Was haben die Männer verbrochen, dass sie dort einsitzen müssen?

Diese Häftlinge sind tatsächlich Kriminelle. Sie haben zum Beispiel Autos gestohlen oder Überfälle gemacht. Der, mit dem ich telefoniert habe, hat eine grosse Summe Geld gestohlen. Dafür hat er zehn Jahre Haft bekommen. Es sind ganz normale, zivile Strafgefangene, die für das, was sie angestellt haben, eine Freiheitsstrafe bekommen haben. Die müssen sie jetzt absitzen. Diese Häftlinge – man spricht von bis zu 10'000 – haben weder in der Ukraine noch in der Ostukraine irgend eine Lobby. Diese Menschen werden über ihre Haftzeit hinaus festgehalten, weil die Separatistenrepubliken nicht anerkennen, was die Kiewer Gesetzgebung sagt. Eine Amnestie, die 2014 erlassen wurde, gilt einfach nicht auf diesem Gebiet.

Menschenrechtler sprechen von Gulags, die von Moskau gebilligt würden. Ist das bloss Anti-Russland-Propaganda?

So würde ich das nicht auslegen. Denn der Hinweis auf russische Gulags muss man zweifach verstehen. Es geht erst einmal darum, dass es unbezahlte Zwangsarbeit ist. Das widerspricht der ukrainischen Gesetzgebung. Deshalb der Begriff Gulag. Mit Moskaus Billigung deshalb, weil man weiss, dass die Erlöse in die Volksrepubliken fliessen. Nach Luhansk fliessen umgerechnet etwa 300'00 bis 500'000 Euro im Monat.
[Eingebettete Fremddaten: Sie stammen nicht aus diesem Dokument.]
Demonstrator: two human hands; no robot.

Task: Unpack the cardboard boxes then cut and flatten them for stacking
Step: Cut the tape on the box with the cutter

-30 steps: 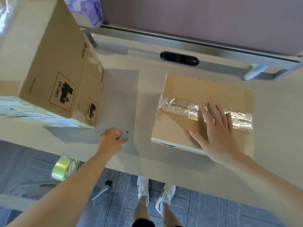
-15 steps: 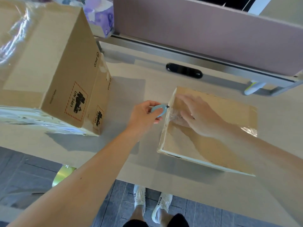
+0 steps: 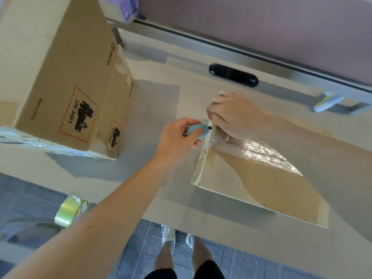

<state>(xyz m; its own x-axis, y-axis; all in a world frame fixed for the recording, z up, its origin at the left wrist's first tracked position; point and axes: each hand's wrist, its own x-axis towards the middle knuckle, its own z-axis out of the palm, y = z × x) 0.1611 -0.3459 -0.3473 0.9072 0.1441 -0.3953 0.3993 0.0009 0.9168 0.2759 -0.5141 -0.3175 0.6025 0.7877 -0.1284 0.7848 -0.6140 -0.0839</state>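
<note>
A flat brown cardboard box (image 3: 251,182) lies on the desk at the right, sealed with a strip of shiny clear tape (image 3: 259,154). My left hand (image 3: 177,139) holds a small light-blue cutter (image 3: 198,130) whose black tip touches the box's left edge at the tape. My right hand (image 3: 231,113) presses down on the box's far left corner, fingers curled at the edge beside the cutter tip. A large upright cardboard box (image 3: 66,81) marked UN 3481 stands at the left.
The beige desk (image 3: 153,109) has a black oval grommet (image 3: 233,75) and a pink partition (image 3: 261,27) behind it. A white-green handle (image 3: 327,101) lies at the far right. A roll of green tape (image 3: 70,212) sits below the desk edge. My feet stand on the tiled floor.
My left hand carried the cutter from the desk front up to the box's left edge. My right hand slid from the tape's middle to the far left corner.
</note>
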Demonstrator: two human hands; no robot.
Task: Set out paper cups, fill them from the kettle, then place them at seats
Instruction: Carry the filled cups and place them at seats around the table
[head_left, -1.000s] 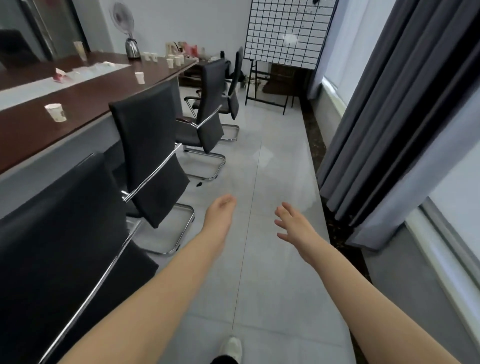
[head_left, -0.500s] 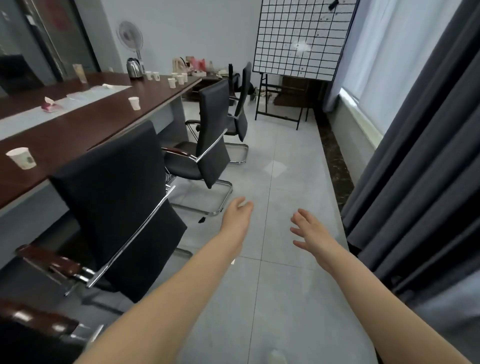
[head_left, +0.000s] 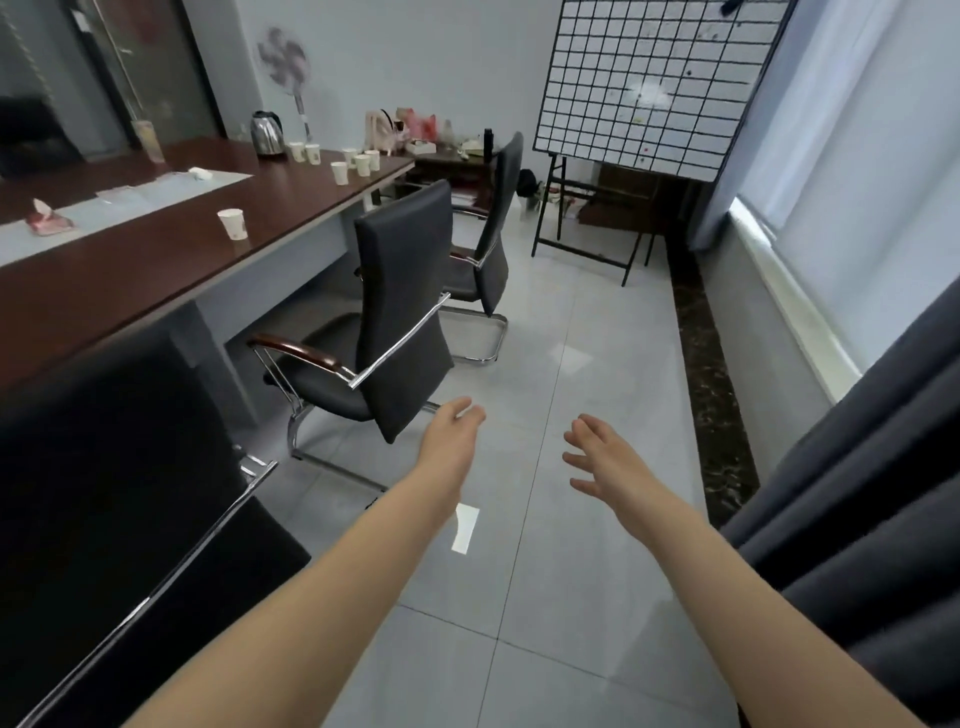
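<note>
A steel kettle (head_left: 267, 133) stands at the far end of the long brown table (head_left: 156, 265). Several white paper cups (head_left: 357, 162) cluster to its right near the table's far corner. One single paper cup (head_left: 232, 224) sits alone near the table edge, in front of a black chair (head_left: 400, 312). My left hand (head_left: 451, 439) and my right hand (head_left: 602, 460) are held out over the floor in the aisle, both empty with fingers apart, far from the cups.
Black chairs line the table's right side; one chair back (head_left: 104, 509) is close at my left. A grid board on a stand (head_left: 649, 83) blocks the aisle's far end. Grey curtains (head_left: 857, 467) hang at right. A tissue pack (head_left: 47, 221) lies on the table.
The view has moved forward along the aisle; the chairs, kettle and cups are closer. The nearest lone cup has left view. Both hands stay empty and outstretched.
</note>
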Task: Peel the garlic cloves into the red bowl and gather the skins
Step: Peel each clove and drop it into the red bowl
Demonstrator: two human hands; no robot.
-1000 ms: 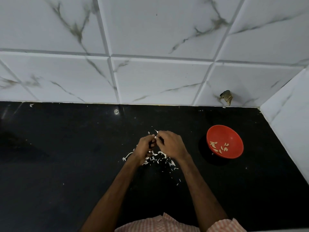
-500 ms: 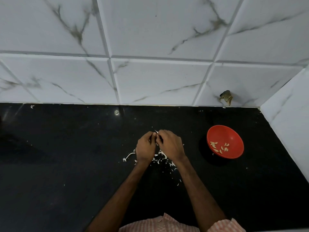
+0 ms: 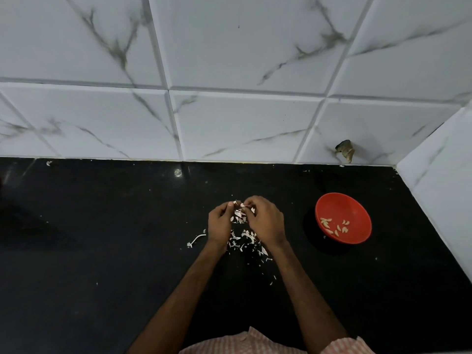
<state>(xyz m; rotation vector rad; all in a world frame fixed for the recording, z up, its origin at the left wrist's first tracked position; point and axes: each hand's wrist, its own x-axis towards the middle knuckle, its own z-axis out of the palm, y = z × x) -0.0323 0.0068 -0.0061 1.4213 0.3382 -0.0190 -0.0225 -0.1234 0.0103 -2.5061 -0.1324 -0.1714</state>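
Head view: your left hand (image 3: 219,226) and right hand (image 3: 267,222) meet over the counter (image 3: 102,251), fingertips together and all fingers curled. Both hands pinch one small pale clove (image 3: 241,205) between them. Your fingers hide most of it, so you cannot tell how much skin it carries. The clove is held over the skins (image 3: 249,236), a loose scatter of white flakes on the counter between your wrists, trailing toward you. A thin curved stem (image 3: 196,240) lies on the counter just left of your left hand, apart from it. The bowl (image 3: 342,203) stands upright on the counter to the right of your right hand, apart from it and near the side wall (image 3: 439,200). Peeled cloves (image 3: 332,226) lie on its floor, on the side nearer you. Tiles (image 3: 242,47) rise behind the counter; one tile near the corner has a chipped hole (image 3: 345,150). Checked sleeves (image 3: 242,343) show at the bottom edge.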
Alles, was in diesen Volksrepubliken passiert, auch die Zwangsarbeit, ist von Moskau abgesegnet.

Und man weiss von der Annexion der Krim, dass der Unterhalt der Halbinsel für Moskau so teuer geworden ist, dass das ein Grund war, Donezk und Luhansk nicht einzuverleiben. Denn das kann sich Russland eigentlich nicht leisten. Somit ist jede Finanzierungsquelle, wie jene mit den Zwangsarbeitslagern, eine willkommene Finanzierungsquelle. Wir wissen, dass der Konflikt von Moskau aus gesteuert wird, dessen Ende liegt in der Hand des Kremls. Alles, was in diesen Volksrepubliken passiert, auch die Zwangsarbeit, ist von Moskau abgesegnet.

Das Gespräch führte Samuel Wyss.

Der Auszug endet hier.